:: Task ::
This exercise calls for an exact copy of the data below.

╭─ Source material

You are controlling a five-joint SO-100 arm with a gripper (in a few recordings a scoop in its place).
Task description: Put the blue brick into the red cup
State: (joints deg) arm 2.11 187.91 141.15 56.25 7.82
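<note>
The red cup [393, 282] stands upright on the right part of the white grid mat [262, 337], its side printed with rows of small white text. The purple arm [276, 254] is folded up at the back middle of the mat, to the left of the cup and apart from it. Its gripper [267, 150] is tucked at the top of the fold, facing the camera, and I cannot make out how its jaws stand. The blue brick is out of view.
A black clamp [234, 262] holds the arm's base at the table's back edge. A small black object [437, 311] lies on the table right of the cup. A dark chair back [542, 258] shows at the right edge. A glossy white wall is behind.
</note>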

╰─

:: Exercise solution ::
You are controlling a five-joint SO-100 arm with a gripper (in a few recordings a scoop in its place).
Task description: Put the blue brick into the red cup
State: (joints deg) arm 2.11 187.91 141.15 56.25 7.82
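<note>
The red cup [393, 282] stands upright on the right part of the white grid mat [262, 337], its side printed with rows of small white text. The purple arm [276, 254] is folded up at the back middle of the mat, to the left of the cup and apart from it. Its gripper [267, 150] is tucked at the top of the fold, facing the camera, and I cannot make out how its jaws stand. The blue brick is out of view.
A black clamp [234, 262] holds the arm's base at the table's back edge. A small black object [437, 311] lies on the table right of the cup. A dark chair back [542, 258] shows at the right edge. A glossy white wall is behind.
</note>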

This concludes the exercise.